A través de su empresa TAS Rights Management, la cantante presentó ante la oficina de patentes de Estados Unidos tres solicitudes de registro de marca. Dos de ellas corresponden a clips de audio donde se la escucha decir frases como "Hey, it's Taylor Swift" y "Hey, it's Taylor", las cuales se utilizan habitualmente para promocionar material en plataformas como Spotify o Amazon Music Unlimited. En estos registros, incluso menciona un álbum llamado 'The Life of a Showgirl'.
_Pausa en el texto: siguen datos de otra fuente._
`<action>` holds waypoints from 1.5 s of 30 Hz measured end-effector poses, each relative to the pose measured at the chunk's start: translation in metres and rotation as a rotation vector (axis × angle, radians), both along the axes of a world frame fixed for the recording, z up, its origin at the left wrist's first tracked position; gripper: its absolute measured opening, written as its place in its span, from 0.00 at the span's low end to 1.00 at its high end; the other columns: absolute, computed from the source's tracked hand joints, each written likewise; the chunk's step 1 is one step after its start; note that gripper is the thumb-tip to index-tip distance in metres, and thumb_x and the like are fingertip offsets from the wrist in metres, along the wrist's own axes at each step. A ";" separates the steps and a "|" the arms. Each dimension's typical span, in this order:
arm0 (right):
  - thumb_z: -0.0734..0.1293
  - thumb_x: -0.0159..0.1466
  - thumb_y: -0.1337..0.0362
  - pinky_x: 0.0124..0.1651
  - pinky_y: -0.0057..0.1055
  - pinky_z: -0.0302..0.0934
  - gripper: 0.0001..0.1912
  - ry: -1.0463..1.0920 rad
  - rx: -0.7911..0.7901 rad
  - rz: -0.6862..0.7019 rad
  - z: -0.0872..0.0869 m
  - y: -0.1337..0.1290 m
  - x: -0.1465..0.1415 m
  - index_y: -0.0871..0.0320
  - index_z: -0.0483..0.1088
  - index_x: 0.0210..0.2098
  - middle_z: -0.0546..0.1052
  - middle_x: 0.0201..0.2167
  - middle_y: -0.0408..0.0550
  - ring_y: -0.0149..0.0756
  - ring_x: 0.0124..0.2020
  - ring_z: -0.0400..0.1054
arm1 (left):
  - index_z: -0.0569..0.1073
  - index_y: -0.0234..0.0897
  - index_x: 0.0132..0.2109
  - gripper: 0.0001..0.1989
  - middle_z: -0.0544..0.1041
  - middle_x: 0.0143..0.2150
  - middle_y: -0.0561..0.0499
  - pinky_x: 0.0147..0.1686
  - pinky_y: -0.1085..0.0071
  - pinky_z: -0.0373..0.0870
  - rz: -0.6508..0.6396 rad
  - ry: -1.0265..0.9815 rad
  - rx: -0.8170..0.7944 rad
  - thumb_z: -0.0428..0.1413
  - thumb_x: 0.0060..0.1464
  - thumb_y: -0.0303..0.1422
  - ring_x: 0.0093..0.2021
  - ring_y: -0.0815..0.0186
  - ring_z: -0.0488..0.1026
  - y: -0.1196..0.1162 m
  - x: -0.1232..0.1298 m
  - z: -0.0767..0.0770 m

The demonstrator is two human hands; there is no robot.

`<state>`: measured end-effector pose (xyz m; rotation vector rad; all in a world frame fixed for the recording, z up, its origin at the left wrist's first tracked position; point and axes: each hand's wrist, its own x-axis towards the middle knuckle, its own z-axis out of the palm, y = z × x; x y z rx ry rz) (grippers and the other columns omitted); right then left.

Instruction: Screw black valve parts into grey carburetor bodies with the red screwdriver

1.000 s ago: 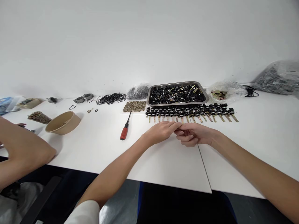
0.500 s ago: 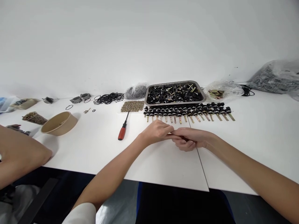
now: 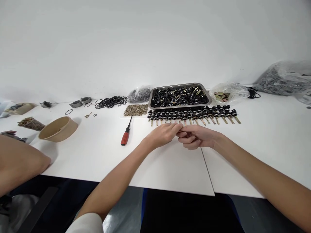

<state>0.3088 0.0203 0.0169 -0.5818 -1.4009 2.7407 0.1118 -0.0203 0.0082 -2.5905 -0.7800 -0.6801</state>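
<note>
Left hand (image 3: 163,133) and right hand (image 3: 199,136) have shifted toward the black-headed parts (image 3: 193,114), rowed crosswise just beyond the grip, stems (image 3: 238,121) pointing back, neither hand clearly nearer. Fingertips (image 3: 179,126) meet, pinched narrow; I cannot tell what they hold.

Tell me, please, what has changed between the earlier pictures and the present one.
Since half a second ago, the left hand and right hand have moved slightly forward together, toward the lined-up black parts. The whole view also shifted, so things appear slightly farther left. I see nothing taken or let go. The screwdriver, metal tray and bowl stayed put; both hands' fingers remain together.
</note>
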 end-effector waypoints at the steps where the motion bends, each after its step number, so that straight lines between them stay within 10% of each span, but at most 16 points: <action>1: 0.55 0.71 0.61 0.16 0.17 0.41 0.17 0.011 0.003 0.005 -0.001 0.000 0.001 0.57 0.53 0.25 0.47 0.16 0.33 0.19 0.14 0.39 | 0.64 0.31 0.48 0.12 0.75 0.30 0.50 0.26 0.73 0.67 0.000 0.006 -0.020 0.36 0.69 0.26 0.28 0.68 0.72 -0.001 0.000 0.000; 25: 0.58 0.72 0.52 0.13 0.16 0.37 0.26 0.036 0.022 0.217 -0.020 -0.008 -0.002 0.58 0.56 0.20 0.52 0.10 0.35 0.19 0.11 0.40 | 0.65 0.36 0.25 0.23 0.62 0.15 0.58 0.21 0.73 0.51 -0.102 -0.048 -0.026 0.48 0.67 0.44 0.17 0.74 0.54 -0.003 -0.003 0.004; 40: 0.54 0.71 0.61 0.16 0.17 0.41 0.17 0.024 0.002 0.001 -0.004 0.001 0.000 0.57 0.52 0.25 0.47 0.16 0.33 0.20 0.14 0.39 | 0.67 0.32 0.49 0.14 0.76 0.32 0.49 0.31 0.73 0.68 0.074 0.055 -0.200 0.39 0.66 0.22 0.31 0.67 0.71 -0.006 -0.002 0.006; 45: 0.54 0.71 0.60 0.16 0.17 0.39 0.18 -0.047 0.027 0.023 -0.006 0.000 0.001 0.57 0.53 0.25 0.49 0.16 0.33 0.20 0.15 0.39 | 0.71 0.33 0.43 0.14 0.76 0.29 0.50 0.30 0.73 0.67 0.011 -0.007 -0.153 0.42 0.70 0.31 0.28 0.69 0.71 -0.004 -0.003 0.006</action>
Pero la cosa no queda ahí. Taylor también busca blindar una imagen icónica de su gira mundial: una fotografía donde aparece sosteniendo una guitarra rosa con correa negra, vistiendo un body multicolor y botas plateadas sobre un escenario rosa. Con esto, la artista busca evitar que se creen "deepfakes" o noticias falsas, y prevenir que su figura sea utilizada en campañas políticas sin su permiso, tal como ya le ocurrió con Donald Trump en Twitter o Facebook.
El abogado Josh Gerben explicó que esta es una estrategia muy novedosa en el mundo de la propiedad intelectual. Según el especialista: "En teoría, si se presentara una demanda contra una IA que utiliza la voz de Swift, ella podría argumentar legalmente que cualquier uso de su voz que suene de manera similar al registro realizado, puede considerarse una violación a los derechos de su marca".
No es la primera vez que la autora de canciones como "Shake It Off" lucha por sus derechos, algo que ya demostró con las exitosas reediciones de 'Taylor's Version'. Otros artistas, como el actor Matthew McConaughey, han intentado jugadas similares, pero el impacto global de Swift podría acelerar nuevas regulaciones en todo el mundo.